--- Description of the task ---
Among the lines of data below, reproduce only those from the one with "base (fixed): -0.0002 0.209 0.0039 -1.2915" through the one with "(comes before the", exactly as they stand, both ends included.

--- Stored data ---
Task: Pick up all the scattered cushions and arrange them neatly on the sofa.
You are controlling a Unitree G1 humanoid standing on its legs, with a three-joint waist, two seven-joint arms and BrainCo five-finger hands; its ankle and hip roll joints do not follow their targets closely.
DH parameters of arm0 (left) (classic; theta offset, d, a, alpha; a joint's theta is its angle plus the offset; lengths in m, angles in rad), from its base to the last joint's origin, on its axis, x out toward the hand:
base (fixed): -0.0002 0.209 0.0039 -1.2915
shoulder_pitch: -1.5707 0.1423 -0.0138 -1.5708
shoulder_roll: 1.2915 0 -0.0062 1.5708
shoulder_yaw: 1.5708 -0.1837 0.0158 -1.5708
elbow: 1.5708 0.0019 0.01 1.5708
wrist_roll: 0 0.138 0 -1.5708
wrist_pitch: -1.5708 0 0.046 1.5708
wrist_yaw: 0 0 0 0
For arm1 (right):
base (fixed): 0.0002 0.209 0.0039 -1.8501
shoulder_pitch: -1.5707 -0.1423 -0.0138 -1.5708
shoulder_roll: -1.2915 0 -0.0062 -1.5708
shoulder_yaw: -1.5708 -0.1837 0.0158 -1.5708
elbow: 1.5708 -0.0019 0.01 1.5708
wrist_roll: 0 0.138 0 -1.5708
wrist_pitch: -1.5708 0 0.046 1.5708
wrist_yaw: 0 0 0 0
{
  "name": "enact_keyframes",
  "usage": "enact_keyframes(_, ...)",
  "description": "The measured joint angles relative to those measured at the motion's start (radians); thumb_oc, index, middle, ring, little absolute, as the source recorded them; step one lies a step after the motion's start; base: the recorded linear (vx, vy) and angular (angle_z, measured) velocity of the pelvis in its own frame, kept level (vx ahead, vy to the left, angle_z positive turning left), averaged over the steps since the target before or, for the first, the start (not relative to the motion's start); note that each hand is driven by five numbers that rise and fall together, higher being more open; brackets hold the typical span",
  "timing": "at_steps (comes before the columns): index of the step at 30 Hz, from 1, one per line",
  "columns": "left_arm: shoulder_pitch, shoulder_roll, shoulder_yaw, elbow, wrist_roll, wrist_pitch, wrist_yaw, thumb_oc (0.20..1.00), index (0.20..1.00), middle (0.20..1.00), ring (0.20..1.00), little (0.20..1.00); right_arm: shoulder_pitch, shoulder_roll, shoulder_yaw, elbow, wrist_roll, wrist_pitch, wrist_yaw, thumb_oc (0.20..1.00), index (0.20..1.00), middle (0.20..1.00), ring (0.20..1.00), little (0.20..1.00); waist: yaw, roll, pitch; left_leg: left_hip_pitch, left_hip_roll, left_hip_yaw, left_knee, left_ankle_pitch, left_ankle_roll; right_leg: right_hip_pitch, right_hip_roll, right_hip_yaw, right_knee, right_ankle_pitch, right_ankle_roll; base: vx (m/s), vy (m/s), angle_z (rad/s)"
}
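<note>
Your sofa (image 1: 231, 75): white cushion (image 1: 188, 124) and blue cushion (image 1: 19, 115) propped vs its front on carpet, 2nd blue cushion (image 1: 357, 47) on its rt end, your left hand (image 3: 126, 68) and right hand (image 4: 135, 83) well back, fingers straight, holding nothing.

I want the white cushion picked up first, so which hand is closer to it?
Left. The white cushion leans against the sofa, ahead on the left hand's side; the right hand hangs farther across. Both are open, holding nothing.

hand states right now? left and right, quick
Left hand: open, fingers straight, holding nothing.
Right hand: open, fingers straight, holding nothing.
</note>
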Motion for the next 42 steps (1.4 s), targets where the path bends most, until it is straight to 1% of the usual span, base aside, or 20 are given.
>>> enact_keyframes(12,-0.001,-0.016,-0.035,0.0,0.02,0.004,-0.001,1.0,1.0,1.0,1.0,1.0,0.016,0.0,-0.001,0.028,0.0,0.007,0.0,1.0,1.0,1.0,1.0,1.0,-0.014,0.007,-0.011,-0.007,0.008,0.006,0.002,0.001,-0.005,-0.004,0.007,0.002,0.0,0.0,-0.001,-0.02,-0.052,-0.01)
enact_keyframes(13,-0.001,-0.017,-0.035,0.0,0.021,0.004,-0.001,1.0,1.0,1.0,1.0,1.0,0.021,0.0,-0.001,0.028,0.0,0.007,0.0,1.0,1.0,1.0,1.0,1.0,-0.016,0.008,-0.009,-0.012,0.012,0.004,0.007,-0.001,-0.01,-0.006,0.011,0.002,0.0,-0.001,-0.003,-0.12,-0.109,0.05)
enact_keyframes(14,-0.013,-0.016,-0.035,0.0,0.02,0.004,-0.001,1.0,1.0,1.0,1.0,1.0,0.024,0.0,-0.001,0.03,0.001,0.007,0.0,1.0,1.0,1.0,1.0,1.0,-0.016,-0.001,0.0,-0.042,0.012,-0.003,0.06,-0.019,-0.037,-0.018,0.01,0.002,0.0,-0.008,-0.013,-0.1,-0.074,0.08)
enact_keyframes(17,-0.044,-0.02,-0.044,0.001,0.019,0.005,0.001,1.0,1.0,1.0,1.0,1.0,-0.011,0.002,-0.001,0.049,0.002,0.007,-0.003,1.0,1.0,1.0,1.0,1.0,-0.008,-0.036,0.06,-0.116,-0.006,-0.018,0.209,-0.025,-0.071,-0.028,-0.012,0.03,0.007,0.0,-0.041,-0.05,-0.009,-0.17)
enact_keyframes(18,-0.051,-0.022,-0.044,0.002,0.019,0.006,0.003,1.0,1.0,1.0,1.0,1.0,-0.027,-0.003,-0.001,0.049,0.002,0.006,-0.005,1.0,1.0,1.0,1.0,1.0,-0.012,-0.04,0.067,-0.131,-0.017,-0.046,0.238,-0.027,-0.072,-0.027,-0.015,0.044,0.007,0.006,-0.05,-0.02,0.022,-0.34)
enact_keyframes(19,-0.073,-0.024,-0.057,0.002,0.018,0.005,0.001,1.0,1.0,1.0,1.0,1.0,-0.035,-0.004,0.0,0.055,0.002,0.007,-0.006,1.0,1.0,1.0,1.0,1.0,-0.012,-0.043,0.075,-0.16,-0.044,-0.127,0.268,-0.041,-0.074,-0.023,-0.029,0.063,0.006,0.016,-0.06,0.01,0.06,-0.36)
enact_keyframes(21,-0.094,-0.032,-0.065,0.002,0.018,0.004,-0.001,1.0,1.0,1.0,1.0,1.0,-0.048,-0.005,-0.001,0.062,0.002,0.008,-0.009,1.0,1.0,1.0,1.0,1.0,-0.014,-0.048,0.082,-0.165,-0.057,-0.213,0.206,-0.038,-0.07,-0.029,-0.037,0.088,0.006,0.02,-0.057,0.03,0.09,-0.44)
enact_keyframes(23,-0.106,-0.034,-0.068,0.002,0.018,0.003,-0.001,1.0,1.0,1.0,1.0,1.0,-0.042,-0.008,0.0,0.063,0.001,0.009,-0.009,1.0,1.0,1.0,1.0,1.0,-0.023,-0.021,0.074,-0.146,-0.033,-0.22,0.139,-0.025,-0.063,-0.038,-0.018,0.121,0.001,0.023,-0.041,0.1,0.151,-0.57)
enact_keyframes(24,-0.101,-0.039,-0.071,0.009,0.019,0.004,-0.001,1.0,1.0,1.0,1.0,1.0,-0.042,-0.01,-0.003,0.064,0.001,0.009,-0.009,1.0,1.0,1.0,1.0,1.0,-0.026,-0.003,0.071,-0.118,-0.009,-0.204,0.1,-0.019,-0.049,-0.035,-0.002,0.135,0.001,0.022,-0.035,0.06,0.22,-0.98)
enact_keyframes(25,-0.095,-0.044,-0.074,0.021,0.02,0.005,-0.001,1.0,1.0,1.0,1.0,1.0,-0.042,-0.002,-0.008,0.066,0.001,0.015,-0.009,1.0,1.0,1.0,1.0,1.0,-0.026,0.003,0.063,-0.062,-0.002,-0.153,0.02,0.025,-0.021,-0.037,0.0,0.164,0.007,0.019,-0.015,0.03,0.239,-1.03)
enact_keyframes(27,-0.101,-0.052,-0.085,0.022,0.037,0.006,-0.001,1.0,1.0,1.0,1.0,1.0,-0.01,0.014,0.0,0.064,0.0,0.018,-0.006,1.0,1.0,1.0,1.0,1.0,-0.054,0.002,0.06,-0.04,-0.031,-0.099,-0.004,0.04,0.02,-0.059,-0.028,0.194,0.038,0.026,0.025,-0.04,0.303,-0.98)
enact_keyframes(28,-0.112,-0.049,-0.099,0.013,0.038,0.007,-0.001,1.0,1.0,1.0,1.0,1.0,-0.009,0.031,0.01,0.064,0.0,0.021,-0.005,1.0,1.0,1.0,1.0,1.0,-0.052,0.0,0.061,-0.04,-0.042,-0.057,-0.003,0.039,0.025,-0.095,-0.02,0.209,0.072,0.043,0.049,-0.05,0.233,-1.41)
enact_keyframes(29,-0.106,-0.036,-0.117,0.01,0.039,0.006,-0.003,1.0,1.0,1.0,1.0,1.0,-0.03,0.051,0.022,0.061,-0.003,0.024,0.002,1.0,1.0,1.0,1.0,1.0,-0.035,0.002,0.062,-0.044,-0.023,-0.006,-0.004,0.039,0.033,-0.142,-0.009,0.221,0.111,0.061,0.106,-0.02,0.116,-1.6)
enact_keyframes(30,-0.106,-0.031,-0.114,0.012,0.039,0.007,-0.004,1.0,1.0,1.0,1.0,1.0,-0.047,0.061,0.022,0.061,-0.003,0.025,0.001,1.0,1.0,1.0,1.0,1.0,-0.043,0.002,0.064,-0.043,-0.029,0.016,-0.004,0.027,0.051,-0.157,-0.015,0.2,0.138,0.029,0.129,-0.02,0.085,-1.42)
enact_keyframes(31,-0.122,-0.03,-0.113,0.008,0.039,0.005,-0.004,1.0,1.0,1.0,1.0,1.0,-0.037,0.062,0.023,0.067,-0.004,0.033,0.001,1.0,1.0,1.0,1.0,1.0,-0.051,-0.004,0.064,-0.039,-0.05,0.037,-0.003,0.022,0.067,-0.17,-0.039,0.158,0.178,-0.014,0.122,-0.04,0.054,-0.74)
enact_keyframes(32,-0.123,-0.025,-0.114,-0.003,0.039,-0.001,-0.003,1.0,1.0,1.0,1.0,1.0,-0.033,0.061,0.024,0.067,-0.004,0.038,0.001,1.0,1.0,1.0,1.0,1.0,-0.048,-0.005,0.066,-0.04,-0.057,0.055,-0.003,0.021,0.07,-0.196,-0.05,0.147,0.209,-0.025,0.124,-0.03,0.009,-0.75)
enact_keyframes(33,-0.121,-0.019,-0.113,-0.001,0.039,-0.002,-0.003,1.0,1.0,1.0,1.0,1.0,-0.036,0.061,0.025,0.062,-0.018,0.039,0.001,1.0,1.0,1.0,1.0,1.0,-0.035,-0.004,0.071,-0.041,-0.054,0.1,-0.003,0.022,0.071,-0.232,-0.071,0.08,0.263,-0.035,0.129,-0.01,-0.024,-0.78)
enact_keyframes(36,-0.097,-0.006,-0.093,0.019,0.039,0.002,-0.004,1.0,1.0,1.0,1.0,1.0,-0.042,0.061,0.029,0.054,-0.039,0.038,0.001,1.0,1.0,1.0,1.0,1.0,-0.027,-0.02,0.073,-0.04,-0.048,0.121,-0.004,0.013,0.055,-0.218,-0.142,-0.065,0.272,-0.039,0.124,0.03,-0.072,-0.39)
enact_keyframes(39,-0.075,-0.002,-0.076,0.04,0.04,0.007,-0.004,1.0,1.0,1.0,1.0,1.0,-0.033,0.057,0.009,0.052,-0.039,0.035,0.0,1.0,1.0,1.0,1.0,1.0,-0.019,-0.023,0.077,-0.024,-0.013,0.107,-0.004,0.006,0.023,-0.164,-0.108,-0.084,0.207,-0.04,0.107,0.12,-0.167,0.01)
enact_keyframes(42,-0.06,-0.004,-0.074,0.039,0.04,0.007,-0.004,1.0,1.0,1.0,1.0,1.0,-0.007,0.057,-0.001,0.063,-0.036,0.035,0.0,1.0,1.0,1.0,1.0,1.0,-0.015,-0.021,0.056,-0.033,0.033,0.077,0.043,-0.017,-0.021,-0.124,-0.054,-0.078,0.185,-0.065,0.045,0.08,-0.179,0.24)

--- Solution ---
base (fixed): -0.0002 0.209 0.0039 -1.2915
shoulder_pitch: -1.5707 0.1423 -0.0138 -1.5708
shoulder_roll: 1.2915 0 -0.0062 1.5708
shoulder_yaw: 1.5708 -0.1837 0.0158 -1.5708
elbow: 1.5708 0.0019 0.01 1.5708
wrist_roll: 0 0.138 0 -1.5708
wrist_pitch: -1.5708 0 0.046 1.5708
wrist_yaw: 0 0 0 0
For arm1 (right):
base (fixed): 0.0002 0.209 0.0039 -1.8501
shoulder_pitch: -1.5707 -0.1423 -0.0138 -1.5708
shoulder_roll: -1.2915 0 -0.0062 -1.5708
shoulder_yaw: -1.5708 -0.1837 0.0158 -1.5708
elbow: 1.5708 -0.0019 0.01 1.5708
wrist_roll: 0 0.138 0 -1.5708
wrist_pitch: -1.5708 0 0.046 1.5708
wrist_yaw: 0 0 0 0
{
  "name": "enact_keyframes",
  "usage": "enact_keyframes(_, ...)",
  "description": "The measured joint angles relative to those measured at the motion's start (radians); thumb_oc, index, middle, ring, little absolute, as the source recorded them; step one lies a step after the motion's start; base: the recorded linear (vx, vy) and angular (angle_z, measured) velocity of the pelvis in its own frame, kept level (vx ahead, vy to the left, angle_z positive turning left), averaged over the steps since the target before or, for the first, the start (not relative to the motion's start); note that each hand is driven by five numbers that rise and fall together, higher being more open; brackets hold the typical span",
  "timing": "at_steps (comes before the columns): index of the step at 30 Hz, from 1, one per line",

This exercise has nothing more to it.